Re: [RFC PATCH 3/3] git-rebase.sh: make git-rebase--interactive the default

Johannes Schindelin <Johannes.Schindelin@xxxxxx> · Sun, 17 Jun 2018 23:44:16 +0200 (DST)

Hi Elijah,

On Sat, 9 Jun 2018, Elijah Newren wrote:

> On Sat, Jun 9, 2018 at 3:11 PM, Johannes Schindelin
> <Johannes.Schindelin@xxxxxx> wrote:
> > On Thu, 7 Jun 2018, Elijah Newren wrote:
> >
> >> am-based rebases suffer from an reduced ability to detect directory
> >> renames upstream, which is fundamental to the fact that it throws
> >> away information about the history: in particular, it dispenses with
> >> the original commits involved by turning them into patches, and
> >> without the knowledge of the original commits we cannot determine a
> >> proper merge base.
> >>
> >> The am-based rebase will proceed by first trying git-apply, and, only
> >> if it fails, will try to reconstruct a provisional merge base using
> >> build_fake_ancestor().  This fake ancestor will ONLY contain the
> >> files modified in the patch; without the full list of files in the
> >> real merge base, renames of any missing files cannot be detected.
> >> Directory rename detection works by looking at individual file
> >> renames and deducing when a full directory has been renamed.
> >>
> >> Trying to modify build_fake_ancestor() to instead create a merge base
> >> that includes common file information by looking for a commit that
> >> contained all the same blobs as the pre-image of the patch would
> >> require a very expensive search through history, may find the wrong
> >> commit, and outside of rebase may not find any commit that matches.
> >>
> >> But we had all the relevant information to start.  So, instead of
> >> attempting to fix am which just doesn't have the relevant
> >> information, instead note its strength and weaknesses, and change the
> >> default rebase machinery to interactive since it does not suffer from
> >> the same problems.
> >
> > I'll let Eric comment on the grammar, and I'll comment on the idea
> > behind this commit instead.
> 
> Going to dump the hard job on Eric, eh?  ;-)

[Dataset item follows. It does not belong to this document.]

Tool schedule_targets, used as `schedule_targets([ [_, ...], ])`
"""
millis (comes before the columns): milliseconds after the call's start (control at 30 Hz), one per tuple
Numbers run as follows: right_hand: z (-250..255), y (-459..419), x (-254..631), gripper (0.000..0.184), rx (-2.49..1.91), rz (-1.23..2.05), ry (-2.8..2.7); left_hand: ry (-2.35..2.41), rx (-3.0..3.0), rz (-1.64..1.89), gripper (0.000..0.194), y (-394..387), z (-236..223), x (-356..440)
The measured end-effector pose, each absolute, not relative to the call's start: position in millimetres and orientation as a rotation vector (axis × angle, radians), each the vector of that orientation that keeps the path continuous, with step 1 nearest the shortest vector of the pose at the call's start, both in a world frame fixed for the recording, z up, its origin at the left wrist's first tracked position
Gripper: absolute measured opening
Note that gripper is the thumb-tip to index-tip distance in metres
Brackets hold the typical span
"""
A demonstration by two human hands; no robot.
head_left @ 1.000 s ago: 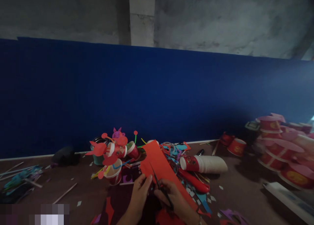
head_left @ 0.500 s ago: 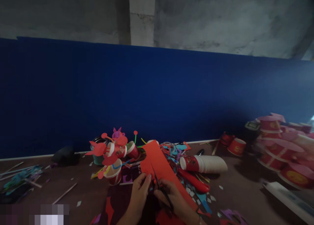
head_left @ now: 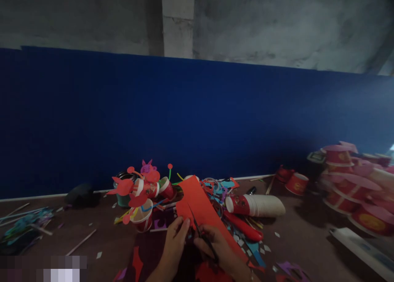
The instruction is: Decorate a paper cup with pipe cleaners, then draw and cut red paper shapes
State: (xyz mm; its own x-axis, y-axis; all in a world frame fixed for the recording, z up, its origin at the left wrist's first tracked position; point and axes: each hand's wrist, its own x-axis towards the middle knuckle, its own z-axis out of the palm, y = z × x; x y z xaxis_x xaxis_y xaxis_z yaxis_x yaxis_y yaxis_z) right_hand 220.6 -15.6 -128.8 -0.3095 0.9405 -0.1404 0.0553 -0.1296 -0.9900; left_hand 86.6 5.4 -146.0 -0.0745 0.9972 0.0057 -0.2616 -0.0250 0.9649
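Note:
A long sheet of red paper slants across the middle, its far left edge cut in a curve. My left hand pinches the sheet's near left edge between thumb and fingers. In my right hand is a pair of dark-handled scissors, fingers wrapped round the handles. The blades reach up and to the left over the red paper, close to my left fingertips. Whether the blades are fully closed I cannot tell. Under my right wrist lies more red paper.
Decorated paper cups with red paper shapes stand at left. A stack of paper cups lies right of the sheet, beside a red-handled tool. More red cups are piled far right, behind a white box. Paper scraps litter the table.

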Motion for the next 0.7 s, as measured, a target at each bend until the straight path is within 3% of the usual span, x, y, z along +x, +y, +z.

Just trying to learn how to delegate.

:0)

> > IMHO `git rebase -i` is still too slow to be a true replacement for
> > `git rebase --am` for the cases where it serves the user well. Maybe
> > we should work on making `rebase -i` faster, first?
> 
> That sounds fair.
> 
> > I imagine, for example, that it might make *tons* of sense to avoid
> > writing out the index and worktree files all the time. That was
> > necessary in the shell script version because if the ridiculous
> > limitations we subjected ourselves to, such as: no object-oriented
> > state worth mentioning, only string-based processing, etc. But we
> > could now start to do everything in memory (*maybe* write out the new
> > blob/tree/commit objects immediately, but maybe not) until the time
> > when we either have succeeded in the rebase, or when there was a
> > problem and we have to exit with an error. And only then write the
> > files and the index.
> 
> Hmm...are you still planning on using cherry-pick (internally rather
> than forking, of course)?

The sequencer side-steps the cherry-pick command by calling
merge_recursive() directly. But yes, this is what the interactive rebase
will always use.

>  Because cherry-pick uses the merge-recursive machinery, and the
>  merge-recursive machinery doesn't have a nice way of avoiding writing
>  to the working tree or index.

Exactly. I think it could be taught to perform its magic in memory. I am
not saying that it is necessarily easy to teach merge-recursive.c this
trick, but it should be possible.

> Fixing that is on my radar; see the first block of
> https://public-inbox.org/git/CABPp-BG2fZHm3s-yrzxyGj3Eh+O7_LHLz5pgstHhG2drigSyRA@xxxxxxxxxxxxxx/

Great!

> (reading up until "At this point, I'd rather just fix the design flaw
> rather than complicate the code further.")
> 
> However, also covered in my plans is a few things to speed up the
> merge-recursive machinery, which should provide some other performance
> benefits for interactive rebases.

I am looking forward to see this materialize.

> > In any case, I think that the rather noticeable change of the default
> > would probably necessitate a deprecation phase.
> 
> Why is it a "rather noticable change of the default"?

I was really referring to speed. But I have to admit that I do not have
any current numbers.

Another issue just hit me, though: rebase --am does not need to look at as
many Git objects as rebase --merge or rebase -i. Therefore, GVFS users
will still want to use --am wherever possible, to avoid "hydrating"
many objects during their rebase.

> If we popped up the editor and asked the user to edit the list of
> options, I'd agree, or if folks thought that it was significantly slower
> by a big enough margin (though you already suggested waiting and making
> sure we don't do that).  What else remains that qualifies?
> 
> (Okay, the default behavior to just skip empty patches rather than halt
> the rebase and ask the user to advise is different, but we could fix
> that up too.  Is there anything else?)

That is indeed a change in behavior that is rather easy to address.

As to speed: that might be harder. But then, the performance might already
be good enough. I do not have numbers (nor the time to generate them) to
back up my hunch that --am is substantially faster than --merge.

Ciao,
Dscho